▸ WORK TO COMPLETE: Reproduce word for word the lines between those holding "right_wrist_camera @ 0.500" and "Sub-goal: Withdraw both", inclusive, and nothing else from the data below.

▸ RECORDS FOR THIS TASK:
-----

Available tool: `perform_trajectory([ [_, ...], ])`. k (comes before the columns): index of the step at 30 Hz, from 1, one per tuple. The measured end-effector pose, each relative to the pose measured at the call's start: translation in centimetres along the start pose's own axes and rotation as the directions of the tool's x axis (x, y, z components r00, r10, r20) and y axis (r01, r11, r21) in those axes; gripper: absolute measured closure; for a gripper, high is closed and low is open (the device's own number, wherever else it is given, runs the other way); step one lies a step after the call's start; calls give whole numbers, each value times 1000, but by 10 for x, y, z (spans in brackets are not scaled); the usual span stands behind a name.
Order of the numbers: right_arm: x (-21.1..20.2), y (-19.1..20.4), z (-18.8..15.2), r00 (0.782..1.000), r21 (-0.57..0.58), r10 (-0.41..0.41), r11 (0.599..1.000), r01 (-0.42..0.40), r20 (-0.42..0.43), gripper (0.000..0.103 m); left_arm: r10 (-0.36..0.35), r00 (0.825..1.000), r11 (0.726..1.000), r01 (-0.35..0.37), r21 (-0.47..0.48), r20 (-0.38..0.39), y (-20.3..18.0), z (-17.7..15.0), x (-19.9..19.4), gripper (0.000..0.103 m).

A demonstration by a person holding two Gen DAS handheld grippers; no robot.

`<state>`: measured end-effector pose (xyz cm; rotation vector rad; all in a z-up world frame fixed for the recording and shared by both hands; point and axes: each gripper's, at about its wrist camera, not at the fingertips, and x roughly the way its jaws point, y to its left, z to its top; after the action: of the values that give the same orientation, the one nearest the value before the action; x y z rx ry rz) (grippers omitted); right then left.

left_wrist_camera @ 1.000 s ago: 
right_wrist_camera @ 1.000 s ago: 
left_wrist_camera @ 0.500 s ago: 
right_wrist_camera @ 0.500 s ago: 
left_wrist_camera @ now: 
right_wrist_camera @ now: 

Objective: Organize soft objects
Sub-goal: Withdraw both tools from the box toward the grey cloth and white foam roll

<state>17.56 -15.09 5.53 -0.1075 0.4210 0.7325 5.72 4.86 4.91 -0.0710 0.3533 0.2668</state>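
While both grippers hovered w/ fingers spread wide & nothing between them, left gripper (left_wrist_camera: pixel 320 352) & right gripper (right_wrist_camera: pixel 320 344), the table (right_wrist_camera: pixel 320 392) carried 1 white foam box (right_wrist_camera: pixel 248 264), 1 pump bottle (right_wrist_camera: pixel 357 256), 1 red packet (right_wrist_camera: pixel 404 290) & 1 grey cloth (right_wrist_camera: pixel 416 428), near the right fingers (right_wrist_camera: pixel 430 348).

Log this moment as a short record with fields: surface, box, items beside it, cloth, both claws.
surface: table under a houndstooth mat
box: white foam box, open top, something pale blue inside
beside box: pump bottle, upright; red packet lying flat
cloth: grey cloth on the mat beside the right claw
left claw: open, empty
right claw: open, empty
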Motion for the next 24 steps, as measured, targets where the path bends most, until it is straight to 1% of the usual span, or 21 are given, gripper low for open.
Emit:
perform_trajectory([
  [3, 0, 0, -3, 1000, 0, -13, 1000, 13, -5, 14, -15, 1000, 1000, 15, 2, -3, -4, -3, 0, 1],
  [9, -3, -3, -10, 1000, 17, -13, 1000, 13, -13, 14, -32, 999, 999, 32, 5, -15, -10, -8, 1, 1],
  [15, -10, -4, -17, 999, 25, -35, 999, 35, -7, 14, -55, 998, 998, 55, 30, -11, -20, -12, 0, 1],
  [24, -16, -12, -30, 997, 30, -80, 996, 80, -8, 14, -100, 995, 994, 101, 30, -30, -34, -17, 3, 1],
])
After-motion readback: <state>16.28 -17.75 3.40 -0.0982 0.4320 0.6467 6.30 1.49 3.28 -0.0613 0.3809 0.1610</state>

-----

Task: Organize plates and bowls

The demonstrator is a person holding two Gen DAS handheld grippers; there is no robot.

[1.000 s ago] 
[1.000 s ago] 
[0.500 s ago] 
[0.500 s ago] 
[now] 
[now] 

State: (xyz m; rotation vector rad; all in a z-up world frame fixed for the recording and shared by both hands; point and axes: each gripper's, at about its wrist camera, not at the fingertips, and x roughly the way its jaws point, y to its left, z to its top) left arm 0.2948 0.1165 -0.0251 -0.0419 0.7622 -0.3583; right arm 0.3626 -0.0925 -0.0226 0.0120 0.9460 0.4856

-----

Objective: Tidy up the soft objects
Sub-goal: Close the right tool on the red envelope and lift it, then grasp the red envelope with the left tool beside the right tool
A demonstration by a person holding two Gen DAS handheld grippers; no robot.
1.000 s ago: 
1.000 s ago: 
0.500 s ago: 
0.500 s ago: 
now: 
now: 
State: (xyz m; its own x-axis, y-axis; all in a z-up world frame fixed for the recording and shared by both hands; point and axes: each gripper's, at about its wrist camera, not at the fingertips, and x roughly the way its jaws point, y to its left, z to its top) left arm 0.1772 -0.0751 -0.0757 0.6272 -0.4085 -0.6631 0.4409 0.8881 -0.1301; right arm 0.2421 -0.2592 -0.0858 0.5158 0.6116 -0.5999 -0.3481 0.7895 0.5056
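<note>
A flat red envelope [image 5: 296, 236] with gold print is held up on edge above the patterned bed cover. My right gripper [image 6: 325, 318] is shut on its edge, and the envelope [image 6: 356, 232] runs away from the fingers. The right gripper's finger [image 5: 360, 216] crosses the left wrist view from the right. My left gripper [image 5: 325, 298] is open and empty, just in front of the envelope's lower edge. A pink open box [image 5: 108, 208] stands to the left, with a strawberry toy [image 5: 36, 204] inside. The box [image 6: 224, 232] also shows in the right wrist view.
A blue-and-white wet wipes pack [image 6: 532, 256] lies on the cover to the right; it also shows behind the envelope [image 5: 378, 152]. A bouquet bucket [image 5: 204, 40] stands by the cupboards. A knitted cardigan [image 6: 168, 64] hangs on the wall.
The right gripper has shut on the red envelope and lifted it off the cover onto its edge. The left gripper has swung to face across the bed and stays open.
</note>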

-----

▸ WRITTEN SOLUTION:
right_wrist_camera @ 0.500 s ago: 
left_wrist_camera @ now: 
right_wrist_camera @ now: 

Objective: Organize soft objects
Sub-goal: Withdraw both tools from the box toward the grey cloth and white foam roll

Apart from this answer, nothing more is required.